67 percent of professional footballers are uncertain what they will do when they retire, according to an international union (FIFPRO) survey of active and retired players, which shows that 54% did not receive any assistance in planning their second career .
The sampling data indicate that only 33% of those surveyed stated that they had “confidence” regarding their second professional stage after retirement; that 49% have “some idea or some interests” and that 18% do not know what they will do when the day after comes.
The survey is part of the ‘Mind the Gap’ campaign, co-financed by the European Union Erasmus + program to help footballers’ unions provide support for personal development, and was carried out by researchers from the University of Brussels among 282 players and female players, active and retired, from 33 countries.
As reported by FIFPRO, 34% of retirees began preparing for a new career from one to three years before stopping playing; 19% began to do so at the beginning of their football stage and 12% after suffering an injury. For 46% of those surveyed, the end of their career came unexpectedly, due to injury or some other reason.
54% percent of the players did not receive any assistance in planning their second career and within this group 34% stated that it was because the support did not exist; 18% because they did not know they could access this help and 14% because they “did not want to think” about life after football.
Among those who did receive support to plan their withdrawal, 45% indicated that this included study opportunities, 28% that it was for individual counseling, 24% for participation in workshops and 18% for the development of a curriculum.
Retired players cited a lack of motivation and long-term perspective, as well as a lack of financial resources among the most important barriers to end-of-career planning.
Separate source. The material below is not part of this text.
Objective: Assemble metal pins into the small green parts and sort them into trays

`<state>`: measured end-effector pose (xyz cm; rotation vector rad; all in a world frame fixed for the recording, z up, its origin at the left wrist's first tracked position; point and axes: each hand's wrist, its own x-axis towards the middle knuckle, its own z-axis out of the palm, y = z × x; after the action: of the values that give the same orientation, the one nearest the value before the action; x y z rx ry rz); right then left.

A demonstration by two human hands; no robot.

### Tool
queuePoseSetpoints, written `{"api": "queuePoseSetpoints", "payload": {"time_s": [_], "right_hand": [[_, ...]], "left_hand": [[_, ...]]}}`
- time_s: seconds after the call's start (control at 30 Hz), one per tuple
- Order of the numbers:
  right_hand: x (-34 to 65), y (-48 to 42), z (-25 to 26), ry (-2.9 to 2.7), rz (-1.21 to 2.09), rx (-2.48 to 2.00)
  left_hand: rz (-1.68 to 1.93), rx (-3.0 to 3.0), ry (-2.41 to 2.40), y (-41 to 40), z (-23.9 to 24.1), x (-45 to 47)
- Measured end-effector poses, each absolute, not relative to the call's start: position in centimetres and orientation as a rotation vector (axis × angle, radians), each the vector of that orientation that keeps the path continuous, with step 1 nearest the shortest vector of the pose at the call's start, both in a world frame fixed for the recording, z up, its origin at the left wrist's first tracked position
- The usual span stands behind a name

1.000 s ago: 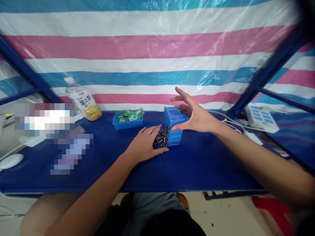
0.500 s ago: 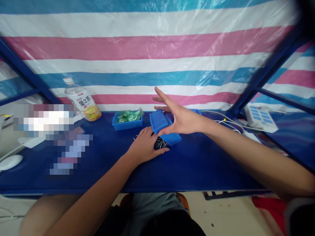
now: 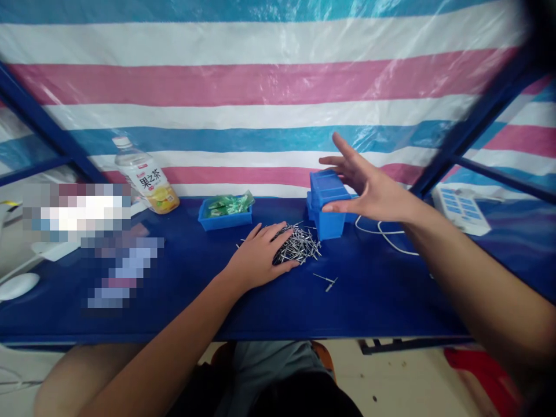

Active players cited time constraints and lack of support as factors for not doing so.
In FIFPRO’s view, the survey data is “a wake-up call to the football industry” and shows that “more must be done to assist young footballers to prepare for the moment when they stop playing.”
“They make great sacrifices in their childhood and early twenties to become professional footballers, and the industry must do more to help them cope with what comes next. This includes not only their financial future, but also their well-being and mental health, ”said Jonas Baer-Hoffmann, FIFPRO Secretary General.
The group highlighted the work that some of its unions already carry out in this area, as well as that in some countries there are agreements with leagues and federations whereby a percentage of income per game is allocated to unions for support and player development. EFE (HN)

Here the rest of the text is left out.